TASK STATEMENT
Scan the entries line by line and return those with "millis".

SUPPLIED ENTRIES
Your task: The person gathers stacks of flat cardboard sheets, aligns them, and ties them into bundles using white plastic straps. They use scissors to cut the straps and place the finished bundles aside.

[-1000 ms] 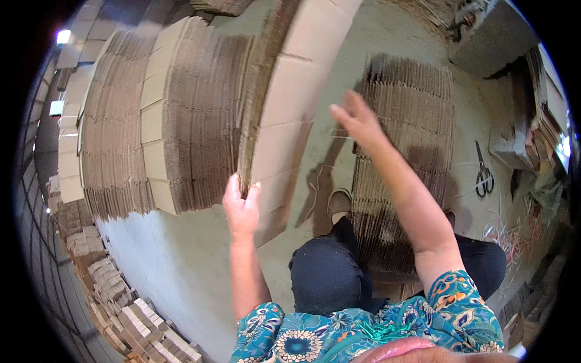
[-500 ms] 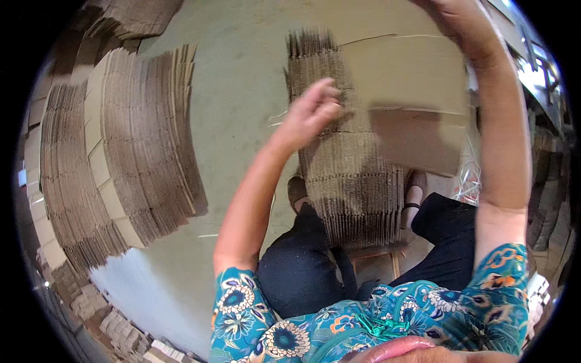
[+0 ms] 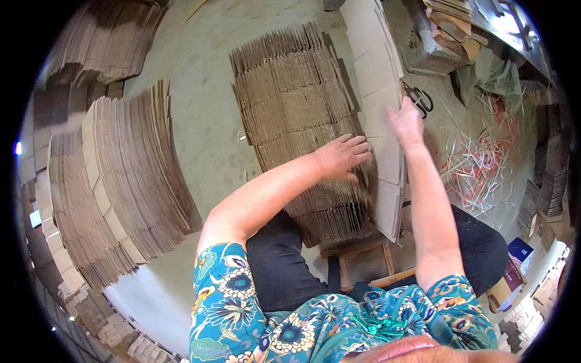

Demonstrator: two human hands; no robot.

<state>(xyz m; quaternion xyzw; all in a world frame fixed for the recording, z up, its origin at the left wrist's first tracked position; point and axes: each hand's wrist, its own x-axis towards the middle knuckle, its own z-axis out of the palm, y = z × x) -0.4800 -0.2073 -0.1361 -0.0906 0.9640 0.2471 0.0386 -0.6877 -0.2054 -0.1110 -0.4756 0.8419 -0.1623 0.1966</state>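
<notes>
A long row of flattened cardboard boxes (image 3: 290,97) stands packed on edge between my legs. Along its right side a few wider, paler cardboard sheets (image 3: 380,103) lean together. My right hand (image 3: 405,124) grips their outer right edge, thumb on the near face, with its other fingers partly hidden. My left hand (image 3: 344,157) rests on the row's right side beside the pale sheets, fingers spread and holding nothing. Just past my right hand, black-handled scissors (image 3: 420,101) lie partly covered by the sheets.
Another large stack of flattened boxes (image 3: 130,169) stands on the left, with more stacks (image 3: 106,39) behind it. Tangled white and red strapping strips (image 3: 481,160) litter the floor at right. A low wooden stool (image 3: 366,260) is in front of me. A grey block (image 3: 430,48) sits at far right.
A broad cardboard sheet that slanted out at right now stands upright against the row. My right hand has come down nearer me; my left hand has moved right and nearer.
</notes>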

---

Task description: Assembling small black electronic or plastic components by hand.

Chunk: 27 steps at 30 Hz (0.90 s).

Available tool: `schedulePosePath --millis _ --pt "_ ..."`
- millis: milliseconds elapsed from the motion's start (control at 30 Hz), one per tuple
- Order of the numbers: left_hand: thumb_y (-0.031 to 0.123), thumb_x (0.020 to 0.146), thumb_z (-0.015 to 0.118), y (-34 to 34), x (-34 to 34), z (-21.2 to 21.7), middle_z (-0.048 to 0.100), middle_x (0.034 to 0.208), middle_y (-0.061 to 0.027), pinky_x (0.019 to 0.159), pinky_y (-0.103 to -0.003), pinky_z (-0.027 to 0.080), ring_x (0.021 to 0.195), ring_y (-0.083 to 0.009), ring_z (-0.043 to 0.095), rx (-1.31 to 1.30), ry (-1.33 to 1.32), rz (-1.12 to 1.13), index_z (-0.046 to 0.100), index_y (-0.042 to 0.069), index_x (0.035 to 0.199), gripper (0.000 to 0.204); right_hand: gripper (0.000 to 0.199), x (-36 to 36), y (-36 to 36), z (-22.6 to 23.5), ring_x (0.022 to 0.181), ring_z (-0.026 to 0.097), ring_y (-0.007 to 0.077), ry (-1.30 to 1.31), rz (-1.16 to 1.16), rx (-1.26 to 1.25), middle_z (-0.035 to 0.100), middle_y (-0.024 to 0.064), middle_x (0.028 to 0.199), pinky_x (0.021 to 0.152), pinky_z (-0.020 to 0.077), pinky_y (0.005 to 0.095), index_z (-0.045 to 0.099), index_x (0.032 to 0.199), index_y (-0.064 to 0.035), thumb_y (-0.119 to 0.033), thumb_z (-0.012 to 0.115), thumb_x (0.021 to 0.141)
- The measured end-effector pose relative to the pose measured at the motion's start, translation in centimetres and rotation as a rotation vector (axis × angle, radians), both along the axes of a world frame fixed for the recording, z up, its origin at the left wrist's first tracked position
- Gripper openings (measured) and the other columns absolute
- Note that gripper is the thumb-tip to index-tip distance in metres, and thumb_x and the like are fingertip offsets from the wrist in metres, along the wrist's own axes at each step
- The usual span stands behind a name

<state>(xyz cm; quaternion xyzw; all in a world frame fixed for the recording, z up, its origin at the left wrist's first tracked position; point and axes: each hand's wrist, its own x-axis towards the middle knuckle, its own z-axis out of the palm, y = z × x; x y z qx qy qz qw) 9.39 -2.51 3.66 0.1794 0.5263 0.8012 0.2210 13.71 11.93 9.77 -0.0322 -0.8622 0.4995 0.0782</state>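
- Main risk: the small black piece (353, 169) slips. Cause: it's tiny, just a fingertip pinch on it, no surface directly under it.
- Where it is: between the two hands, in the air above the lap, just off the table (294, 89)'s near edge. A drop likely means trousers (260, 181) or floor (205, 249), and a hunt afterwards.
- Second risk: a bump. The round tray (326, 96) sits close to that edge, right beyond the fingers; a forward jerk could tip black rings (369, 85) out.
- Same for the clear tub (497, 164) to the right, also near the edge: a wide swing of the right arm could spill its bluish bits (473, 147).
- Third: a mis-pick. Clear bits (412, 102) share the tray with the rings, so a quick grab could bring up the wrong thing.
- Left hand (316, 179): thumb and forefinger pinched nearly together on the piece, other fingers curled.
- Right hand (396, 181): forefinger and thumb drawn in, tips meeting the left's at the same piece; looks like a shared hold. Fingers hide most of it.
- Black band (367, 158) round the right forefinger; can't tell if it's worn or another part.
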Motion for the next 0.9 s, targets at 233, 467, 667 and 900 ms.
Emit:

OUTPUT FOR THIS TASK
Available tool: `schedulePosePath --millis _ --pt "_ ..."`
- millis: milliseconds elapsed from the motion's start (control at 30 Hz), one per tuple

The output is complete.